Exercise directions » Each line below must be written out exactly as shown.

Dataset extract »

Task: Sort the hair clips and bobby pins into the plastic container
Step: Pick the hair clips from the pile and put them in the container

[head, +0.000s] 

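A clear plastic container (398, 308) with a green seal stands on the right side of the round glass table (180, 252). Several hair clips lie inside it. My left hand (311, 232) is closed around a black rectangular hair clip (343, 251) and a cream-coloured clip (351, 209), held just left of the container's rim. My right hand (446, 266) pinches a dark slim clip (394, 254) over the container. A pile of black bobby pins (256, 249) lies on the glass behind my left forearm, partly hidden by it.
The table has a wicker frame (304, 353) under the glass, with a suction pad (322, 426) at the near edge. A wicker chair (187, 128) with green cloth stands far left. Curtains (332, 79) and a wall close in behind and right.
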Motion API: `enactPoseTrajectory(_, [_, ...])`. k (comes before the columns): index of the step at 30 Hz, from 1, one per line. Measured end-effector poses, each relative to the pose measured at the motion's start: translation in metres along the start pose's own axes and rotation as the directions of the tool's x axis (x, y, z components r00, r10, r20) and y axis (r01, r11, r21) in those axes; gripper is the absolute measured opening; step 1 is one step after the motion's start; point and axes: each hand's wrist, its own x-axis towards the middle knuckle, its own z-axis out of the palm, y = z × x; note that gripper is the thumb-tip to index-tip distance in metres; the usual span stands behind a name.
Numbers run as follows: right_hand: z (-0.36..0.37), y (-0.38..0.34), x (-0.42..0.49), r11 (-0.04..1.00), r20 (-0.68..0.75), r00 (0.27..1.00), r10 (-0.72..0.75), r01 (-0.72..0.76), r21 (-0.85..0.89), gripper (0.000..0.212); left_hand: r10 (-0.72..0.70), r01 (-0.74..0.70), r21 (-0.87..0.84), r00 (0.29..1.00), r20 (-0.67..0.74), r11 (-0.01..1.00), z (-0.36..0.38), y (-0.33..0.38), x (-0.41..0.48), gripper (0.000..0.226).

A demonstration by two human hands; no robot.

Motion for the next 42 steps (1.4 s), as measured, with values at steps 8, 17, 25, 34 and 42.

Expected output »
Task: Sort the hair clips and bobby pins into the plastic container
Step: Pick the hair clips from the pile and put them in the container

[head, +0.000s] 

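A clear plastic container (398, 308) with a green seal stands on the right side of the round glass table (180, 252). Several hair clips lie inside it. My left hand (311, 232) is closed around a black rectangular hair clip (343, 251) and a cream-coloured clip (351, 209), held just left of the container's rim. My right hand (446, 266) pinches a dark slim clip (394, 254) over the container. A pile of black bobby pins (256, 249) lies on the glass behind my left forearm, partly hidden by it.
The table has a wicker frame (304, 353) under the glass, with a suction pad (322, 426) at the near edge. A wicker chair (187, 128) with green cloth stands far left. Curtains (332, 79) and a wall close in behind and right.
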Motion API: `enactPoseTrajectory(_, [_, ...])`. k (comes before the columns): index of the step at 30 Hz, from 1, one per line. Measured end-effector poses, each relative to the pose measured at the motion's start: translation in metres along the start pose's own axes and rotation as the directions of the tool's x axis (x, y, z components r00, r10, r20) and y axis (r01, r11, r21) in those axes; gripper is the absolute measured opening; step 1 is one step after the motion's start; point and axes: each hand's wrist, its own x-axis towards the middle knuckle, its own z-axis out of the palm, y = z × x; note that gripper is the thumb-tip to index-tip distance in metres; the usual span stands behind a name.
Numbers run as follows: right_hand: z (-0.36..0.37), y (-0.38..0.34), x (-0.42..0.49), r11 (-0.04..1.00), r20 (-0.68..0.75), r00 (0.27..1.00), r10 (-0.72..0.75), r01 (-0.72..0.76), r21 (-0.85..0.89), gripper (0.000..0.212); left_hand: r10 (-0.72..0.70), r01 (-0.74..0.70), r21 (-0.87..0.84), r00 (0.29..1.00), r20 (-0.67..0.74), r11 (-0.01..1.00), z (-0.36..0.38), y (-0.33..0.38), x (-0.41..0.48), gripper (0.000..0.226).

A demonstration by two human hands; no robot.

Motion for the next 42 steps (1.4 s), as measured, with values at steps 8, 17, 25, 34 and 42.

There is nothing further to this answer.